Emerging experience supports use of CXL in children

Cornea specialists performing corneal collagen crosslinking (CXL) with the standard Dresden protocol are finding it to be safe and effective for stabilising progressive keratoconus in children.
Harshavardhan Reddy, MD, and Ashok Sharma, MD, summarised their experience using CXL to treat keratoconus in paediatric eyes during a free paper session on corneal surgery at the 26th Asia-Pacific Association of Cataract & Refractive Surgeons Annual Meeting.
Dr. Reddy's report included 14 eyes of 10 patients (mean age 14.1 years) treated at Maxivision Eye Hospitals, Hyderabad, India. The procedures were done between June, 2011, and June, 2012.
At six months post-treatment, no eyes showed evidence of keratoconus progression, keratometry was decreased from baseline by 1.5 D, and BSCVA was improved in the majority of eyes. Notably, the effects of CXL on keratometry and BSCVA were better in the paediatric series than in a comparator group comprised of 12 older patients (13 eyes, mean age 20.4 years) treated during the same time period.

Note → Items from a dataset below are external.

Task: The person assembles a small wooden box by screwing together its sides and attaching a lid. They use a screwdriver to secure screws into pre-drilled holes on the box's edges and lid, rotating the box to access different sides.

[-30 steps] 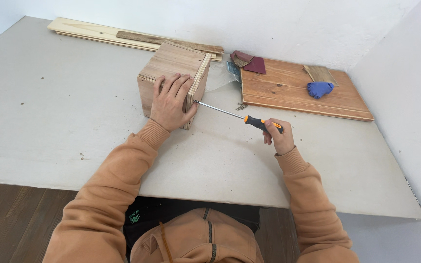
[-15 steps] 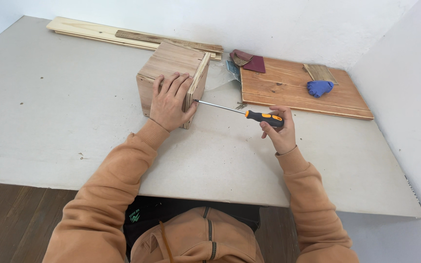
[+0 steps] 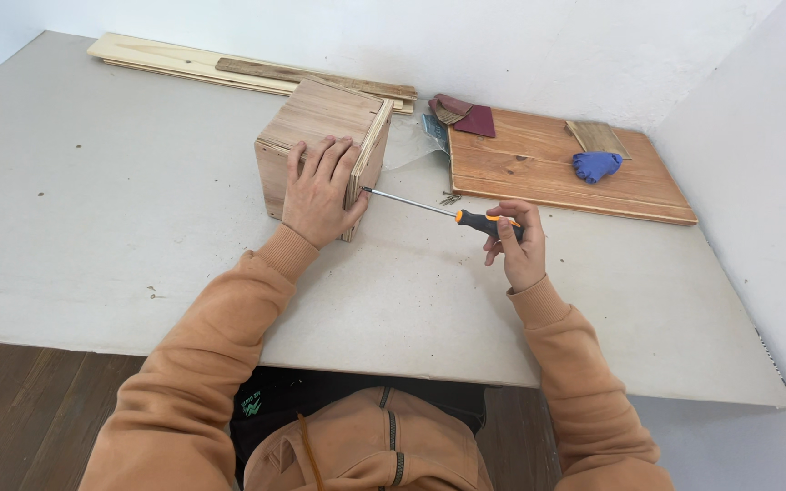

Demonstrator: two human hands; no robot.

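The left hand (image 3: 320,191) lay flat against the wooden box (image 3: 320,136), fingers spread over its near top edge, holding it on the table (image 3: 93,227). The screwdriver (image 3: 448,214) ran rightward from the box's side panel, tip touching, its handle pinched in the right hand (image 3: 516,245). Beyond that grip lay a wooden board (image 3: 548,168).

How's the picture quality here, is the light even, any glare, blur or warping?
Head view: soft, even daylight with no glare; only faint shadows under the left hand on the wooden box and below the screwdriver held by the right hand. Everything looks sharp, with no motion blur. The wide lens makes the table edges splay outward.
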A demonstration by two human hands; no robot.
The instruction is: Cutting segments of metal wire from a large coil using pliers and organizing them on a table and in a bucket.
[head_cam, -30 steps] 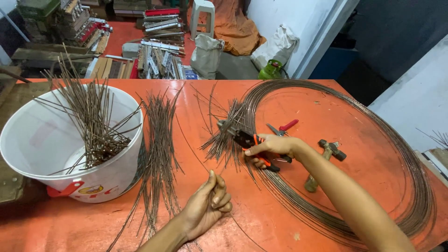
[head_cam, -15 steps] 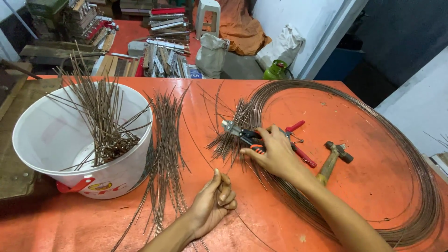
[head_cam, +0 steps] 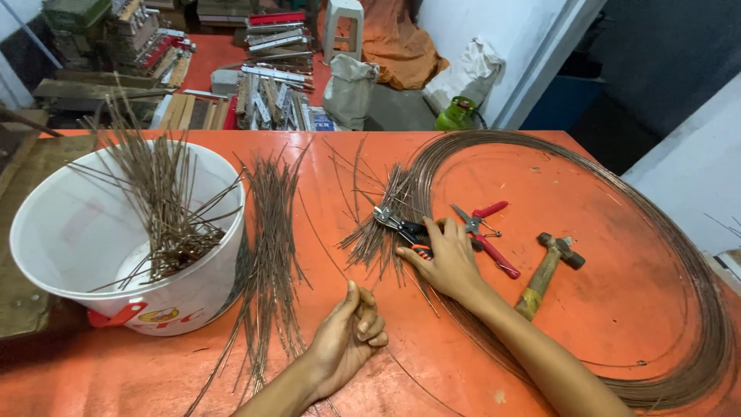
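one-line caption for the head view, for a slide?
Right hand on cutting pliers beside a wire coil; left hand loosely curled near cut wire lengths on orange table.

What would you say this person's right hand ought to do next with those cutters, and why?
Probably close the right hand around the black-handled cutters and lift them. The hand lies on their handles, but the cutters rest flat on the orange table, their jaws among the small bunch of cut wires. The left hand rests loosely curled near a thin wire strand, apparently holding nothing.
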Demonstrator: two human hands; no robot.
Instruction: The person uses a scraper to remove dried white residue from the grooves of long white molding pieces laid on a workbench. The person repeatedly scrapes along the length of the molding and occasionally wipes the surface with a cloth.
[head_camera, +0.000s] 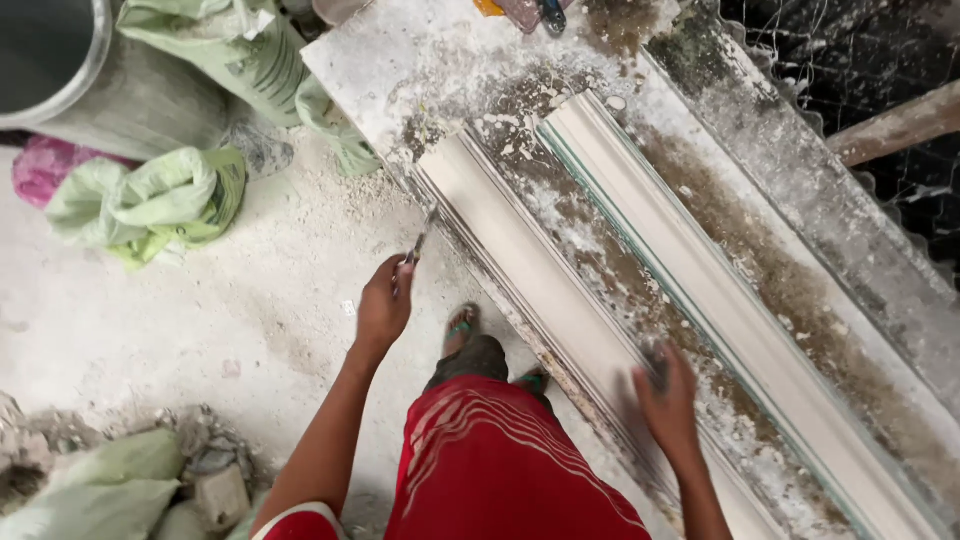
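Gripping a thin metal blade tool (420, 240) in curled fingers, the left hand (383, 305) holds its tip against the near edge of a long white plaster cornice moulding (520, 260) that lies on the plaster-spattered bench (400, 60). The right hand (665, 400), blurred, rests on the same moulding farther along, and whether its fingers are spread or pinching cannot be told. Beyond the right hand a second long white moulding with a greenish edge (700, 280) lies parallel on the bench. Below the left hand, sandalled feet stand on the dusty grey floor (200, 310). Left of that hand sit crumpled pale green sacks (150, 200), with a grey metal drum (90, 80) beyond them.
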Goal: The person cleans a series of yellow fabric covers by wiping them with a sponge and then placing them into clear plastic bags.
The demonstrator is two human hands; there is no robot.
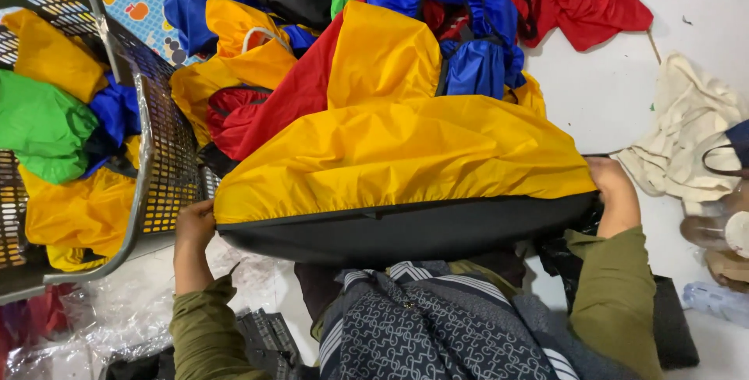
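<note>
Stretching a yellow cover (406, 154) taut across the lap, the left hand (193, 228) and the right hand (612, 189) each clench one end of its black-trimmed edge, pulled well apart so the fabric lies flat and the gathered hem shows along its full width. Held this way, the piece is spread between the hands just above the knees, its far side draped over a heap of cloth pieces (406, 29) in blue, red, green and black that lies on the white tile floor (608, 91). A grey plastic basket (160, 154) stands just beside the left hand, touching or nearly touching the yellow edge (it already holds more yellow, green and blue pieces), so that side is hemmed in. Clear plastic wrap (125, 310) lies crumpled under the left forearm. Near the right hand rests a cream-coloured cloth bag (686, 138), with some blurred objects at the frame's edge beyond it that cannot be told. A patterned garment on the lap (437, 325) sits below the stretched edge, partly covered by it.
</note>
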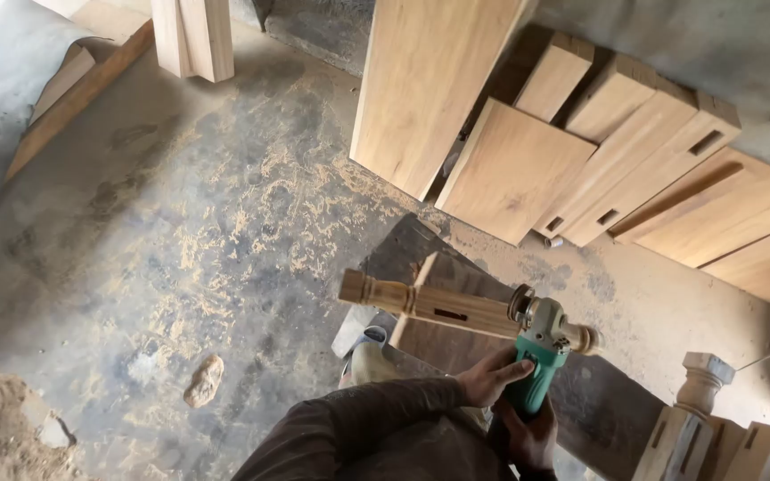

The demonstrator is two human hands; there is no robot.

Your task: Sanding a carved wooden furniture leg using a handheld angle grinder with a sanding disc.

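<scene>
The turned wooden leg (443, 305) lies crosswise on a dark wooden block (421, 258) in front of us, its rounded knob end pointing left and its mortised square section near the middle. We have the green angle grinder (536, 352) set at the leg's right end, disc against the wood. Our left hand (490, 374) is wrapped tight round the grinder's body from the left, and our right hand (532, 438) is closed on its tail end below. To do this well, we judge that we should keep both grips firm, hold the disc flat to the turned profile and press lightly, since the leg looks unclamped and could roll. Sawdust (225, 223) covers the floor; planks (510, 169) lean against the wall beyond, and more turned legs (701, 383) stand at right.
</scene>
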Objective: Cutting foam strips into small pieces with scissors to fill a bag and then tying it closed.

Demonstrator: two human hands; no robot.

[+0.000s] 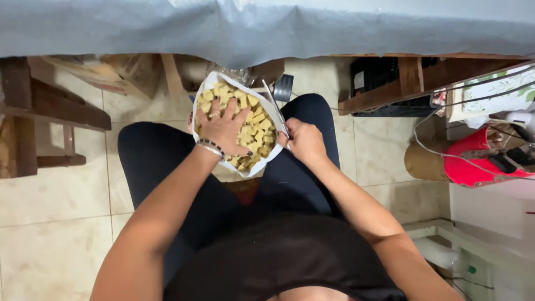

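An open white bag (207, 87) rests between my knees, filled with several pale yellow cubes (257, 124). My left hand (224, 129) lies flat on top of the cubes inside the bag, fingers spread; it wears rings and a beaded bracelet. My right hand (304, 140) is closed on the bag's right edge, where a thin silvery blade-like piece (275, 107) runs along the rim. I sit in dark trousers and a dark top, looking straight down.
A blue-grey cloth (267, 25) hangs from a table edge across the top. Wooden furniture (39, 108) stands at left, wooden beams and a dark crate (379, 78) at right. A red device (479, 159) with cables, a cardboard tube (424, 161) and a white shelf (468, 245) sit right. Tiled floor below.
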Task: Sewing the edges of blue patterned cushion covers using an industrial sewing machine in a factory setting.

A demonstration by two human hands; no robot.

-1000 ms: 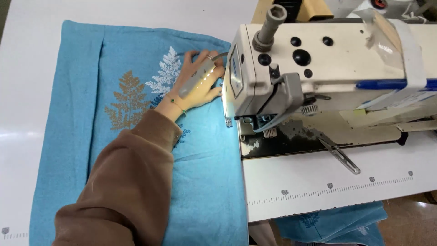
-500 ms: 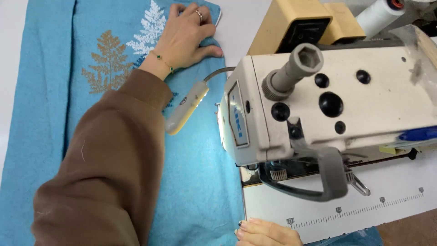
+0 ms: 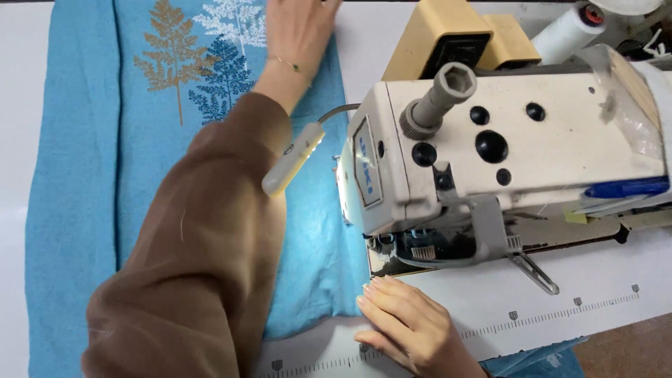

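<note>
A blue towel (image 3: pixel 77 175) with tan, white and dark blue fern prints lies flat on the white table, running under the head of a cream sewing machine (image 3: pixel 504 147). My left hand (image 3: pixel 297 31) rests flat on the towel's far end beside the prints, fingers cut off by the top edge of the view; its brown sleeve crosses the cloth. My right hand (image 3: pixel 409 329) lies palm down at the towel's near right corner, just in front of the needle area, fingertips touching the cloth edge.
A small gooseneck lamp (image 3: pixel 292 159) glows over the towel beside the machine head. A printed ruler strip (image 3: pixel 532 315) runs along the table's front. A white thread cone (image 3: pixel 568 31) and a yellow box (image 3: pixel 441 31) stand behind the machine. More blue cloth (image 3: pixel 539 360) hangs below the table edge.
The view has shifted down and closer. My left hand has slid farther along the towel towards its far end. My right hand has come further into view at the near corner.
</note>
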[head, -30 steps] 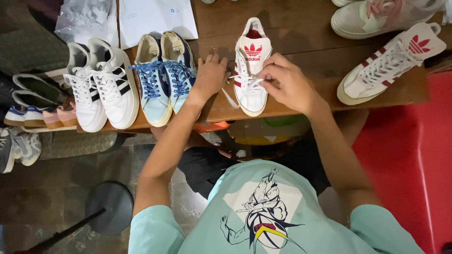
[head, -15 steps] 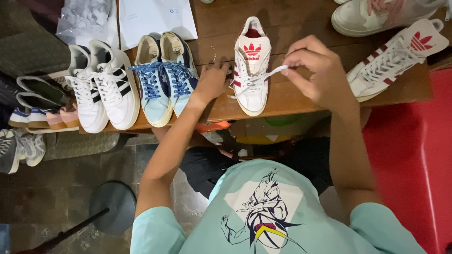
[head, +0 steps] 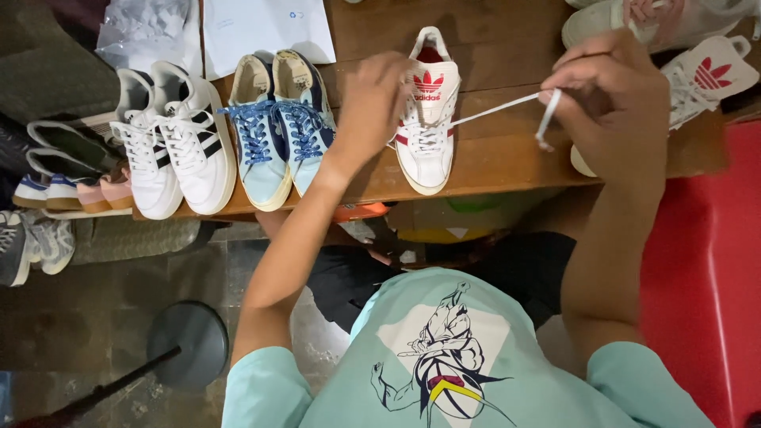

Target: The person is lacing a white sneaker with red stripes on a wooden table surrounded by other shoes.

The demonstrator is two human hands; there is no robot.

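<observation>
A white sneaker with red stripes and a red tongue logo point(head: 426, 139) stands on the wooden table point(head: 491, 162), toe toward me. My left hand point(head: 372, 99) rests against its left side and steadies it. My right hand point(head: 614, 99) is off to the sneaker's right, pinching a white shoelace point(head: 499, 107). The lace runs taut from the sneaker's eyelets to my fingers, and its loose end hangs below them. The matching sneaker point(head: 697, 83) lies partly hidden behind my right hand.
A pair of light blue sneakers with blue laces point(head: 277, 127) and a white pair with black stripes point(head: 170, 139) line the table's left. White papers point(head: 265, 28) lie behind them. More shoes point(head: 55, 170) sit on a lower rack at left, and something red point(head: 705, 269) stands at right.
My right hand has pulled the lace out to the right, from over the sneaker to well clear of it, drawing it taut. My left hand stayed on the shoe.
</observation>
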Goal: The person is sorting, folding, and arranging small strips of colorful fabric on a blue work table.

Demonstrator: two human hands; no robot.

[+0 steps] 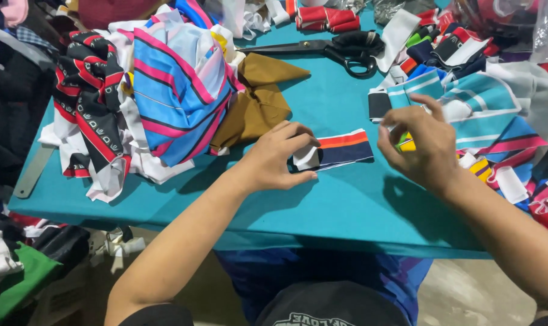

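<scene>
Nearest us, a dark cap (pixel 331 308) and blue shirt at the bottom edge, then two bare forearms reaching over the teal worktop (pixel 346 205). The left hand (pixel 277 158) pinches the white end of a navy strip (pixel 334 152) with an orange band, which lies flat on the worktop between both hands. The right hand (pixel 420 145) is curled just beside the strip's far end, fingertips closed on something small and white; I can't tell what.

The risk: that light pinch could let the strip slide or twist, and the crowded trims (pixel 497 115) at right could snag or get dragged along. The black scissors (pixel 340 49) lie open-handled behind, well apart.

The surface is smooth teal, heaped with striped fabric (pixel 177 84) and a brown piece (pixel 256 99). Around it, more cloth is piled on the floor.
</scene>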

"Our experience with CXL to treat progressive keratoconus in Asian paediatric eyes shows changes in keratometry and BSCVA similar to what has been reported in published studies from European centers," said Dr. Reddy.
"Based on our findings, we believe age younger than 18 years represents an indication for early CXL as it appears these patients might achieve greater improvement in vision and flattening of the cornea than older individuals."
Dr. Sharma's series included 32 eyes treated at the Cornea Centre, Chandigarh, India. After a mean follow-up of 26 months, corneal topography was stable in 91% of eyes, and there were no significant changes from baseline in mean spherical equivalent, mean cylinder, mean UCVA, or mean BSCVA. Safety was good in both series.
"We had no significant complications," said Dr. Sharma. "Although corneal oedema after CXL has been reported by others, we did not observe any corneal oedema in this series."